## WHAT NEEDS TO BE DONE
From the first line to the last, copy the listing exactly and omit the images.

-- GIVEN DATA follows --

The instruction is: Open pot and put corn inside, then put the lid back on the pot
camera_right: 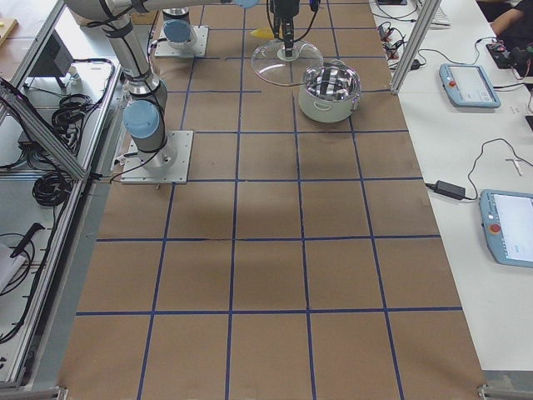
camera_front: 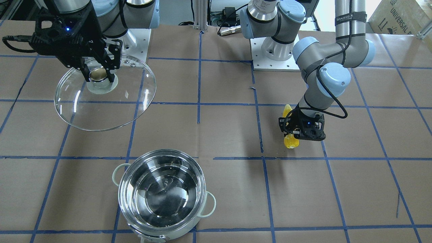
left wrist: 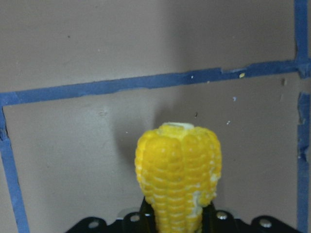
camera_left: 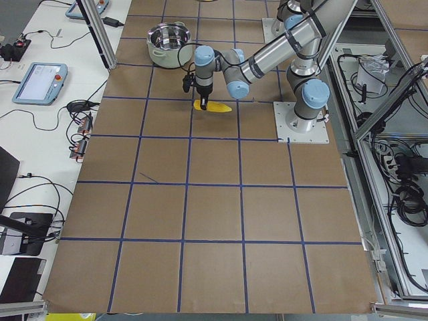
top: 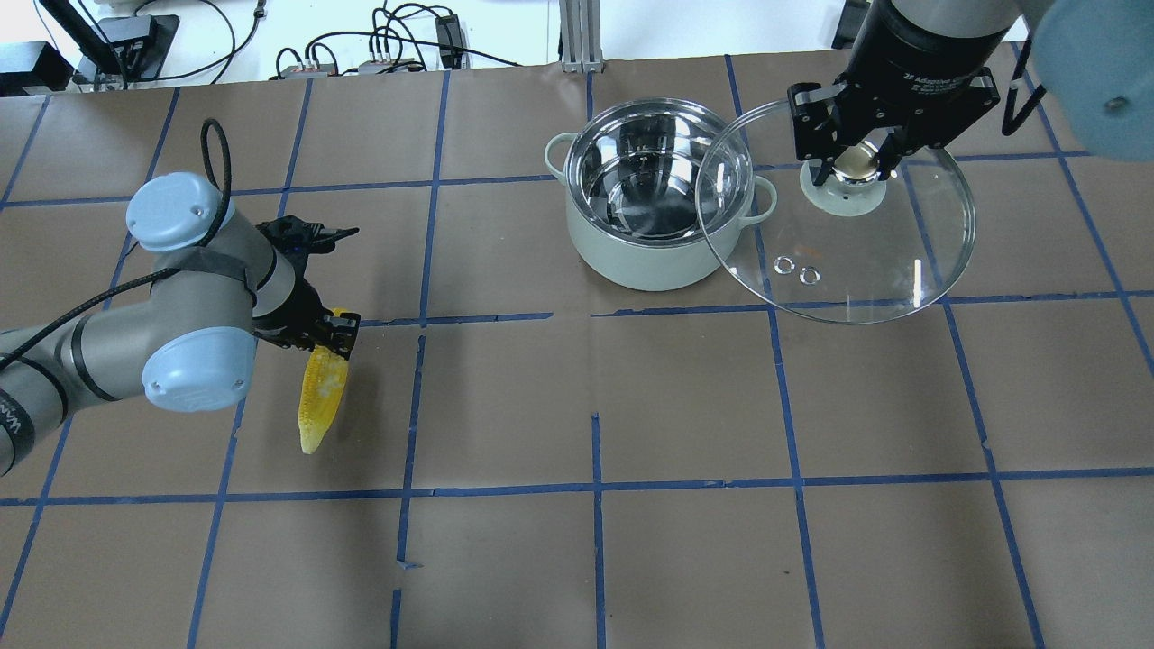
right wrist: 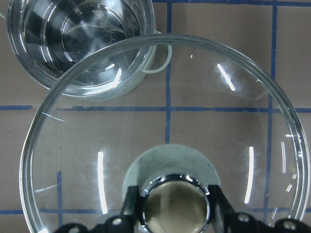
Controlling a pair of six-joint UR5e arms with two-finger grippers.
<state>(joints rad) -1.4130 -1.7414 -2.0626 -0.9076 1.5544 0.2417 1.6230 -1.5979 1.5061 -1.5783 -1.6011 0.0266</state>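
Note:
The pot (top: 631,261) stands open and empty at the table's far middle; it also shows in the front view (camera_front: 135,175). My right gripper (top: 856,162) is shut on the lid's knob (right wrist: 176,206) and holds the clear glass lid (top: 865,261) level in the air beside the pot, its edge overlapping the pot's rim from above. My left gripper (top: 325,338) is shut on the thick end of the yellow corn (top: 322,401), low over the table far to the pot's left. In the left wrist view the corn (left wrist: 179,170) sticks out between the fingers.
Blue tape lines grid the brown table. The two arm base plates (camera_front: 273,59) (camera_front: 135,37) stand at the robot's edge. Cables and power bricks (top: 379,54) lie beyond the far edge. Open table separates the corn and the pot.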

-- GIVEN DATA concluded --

## REPLY TO THE EXERCISE
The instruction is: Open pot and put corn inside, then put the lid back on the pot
camera_right: 
camera_front: 
left wrist: 
camera_left: 
top: 
right wrist: 
Controlling a pair of six-joint UR5e arms with two-finger grippers.
<state>(joints rad) -1.4130 -1.7414 -2.0626 -0.9076 1.5544 0.2417 1.6230 -1.5979 1.5061 -1.5783 -1.6011 0.0266</state>
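Note:
The pot (top: 631,261) stands open and empty at the table's far middle; it also shows in the front view (camera_front: 135,175). My right gripper (top: 856,162) is shut on the lid's knob (right wrist: 176,206) and holds the clear glass lid (top: 865,261) level in the air beside the pot, its edge overlapping the pot's rim from above. My left gripper (top: 325,338) is shut on the thick end of the yellow corn (top: 322,401), low over the table far to the pot's left. In the left wrist view the corn (left wrist: 179,170) sticks out between the fingers.
Blue tape lines grid the brown table. The two arm base plates (camera_front: 273,59) (camera_front: 135,37) stand at the robot's edge. Cables and power bricks (top: 379,54) lie beyond the far edge. Open table separates the corn and the pot.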

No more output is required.